In mid-2015 a draft Copyright Amendment Bill was published by the Department of Trade and Industry for public comment. It underwent several changes in the Portfolio Committee on Trade and Industry because of public submissions, public hearings, and inputs from two small legal working groups appointed by the Committee. Four years later, the 2017 version of the Copyright Amendment Bill was approved on 28 March 2019 and sent to the President for assent.
The approved 2017 version was progressive, forward-looking, and strongly supported by international, regional and local organisations, institutions, many NGOs, creators, authors and others. Some even hailed it as a model for other countries, especially developing countries. The provisions in many sections of the Bill were adopted or adapted from WIPO studies, treaties and treaty proposals, the EIFL model copyright law, progressive copyright laws in many developed countries and various intellectual property and research documents. They were aligned with the South African Constitution and would have been extremely helpful for access to information, educational and academic activities, people with disabilities, and libraries, archives, museums and galleries, not only in the pandemic, but also in the digital space generally. They also gave more control to authors and creators over their works, and regulated collecting societies to ensure transparency, accountability and the payment of fair royalties to creatives.
Because the President failed to act on the Bill for a period of fifteen months, Blind SA, a not-for-profit organisation that serves the blind community at large, instituted legal proceedings in the Constitutional Court in mid-2020, compelling him to act in terms of Section 79(1) of the Constitution. At the same time, the President was unduly pressured by the US Trade Representative and European Commission to return the Bill for review. As a result, instead of assenting to the Bill, the President sent the Bill back for Parliamentary review on 16 June 2020. In his letter to Parliament, he expressed concern about certain sections that he felt ‘may not meet constitutional muster’. He seemingly ignored the opinions of the Parliamentary Senior Legal Advisor, Senior Counsels from the Johannesburg Bar, a group of intellectual property academics from various countries, and submissions from experts and stakeholders around the world, who all stated that these sections were in line with our Constitution and compliant with international intellectual property commitments.

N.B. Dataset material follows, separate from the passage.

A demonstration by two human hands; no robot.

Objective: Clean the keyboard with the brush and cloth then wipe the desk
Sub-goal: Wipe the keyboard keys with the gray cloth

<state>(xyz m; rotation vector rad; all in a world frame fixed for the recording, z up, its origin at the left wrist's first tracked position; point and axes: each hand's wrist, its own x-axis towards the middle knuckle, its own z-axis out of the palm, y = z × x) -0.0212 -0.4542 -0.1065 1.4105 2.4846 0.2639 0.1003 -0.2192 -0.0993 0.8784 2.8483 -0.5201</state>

As a result of the Bill’s referral back to Parliament, some retrogressive decisions were taken by the Portfolio Committee on Trade and Industry that have changed the course and progress of the Bill.
The apple cart has been toppled!
Although Section 19D was not referred to Parliament for review, people with disabilities continue to be prejudiced because of the ongoing delays in the Copyright Amendment Bill. Impatient with waiting for decades for access to information in accessible formats, Blind SA turned to the courts once again. In 2021, assisted by Section 27, a public interest law centre, Blind SA challenged the constitutionality of certain provisions of the Copyright Act 98 of 1978 in the High Court of South Africa, Gauteng Division, Pretoria, arguing that the Act does not include provisions designed to ensure that persons with visual and print disabilities can access works under copyright. Blind SA argued that this violates an array of rights of persons who are blind or visually impaired. The matter was unopposed. Media Monitoring Africa (MMA), the International Committee of Jurists and Recreate SA were admitted as amici curiae in this matter. The matter was heard on 21 September 2021.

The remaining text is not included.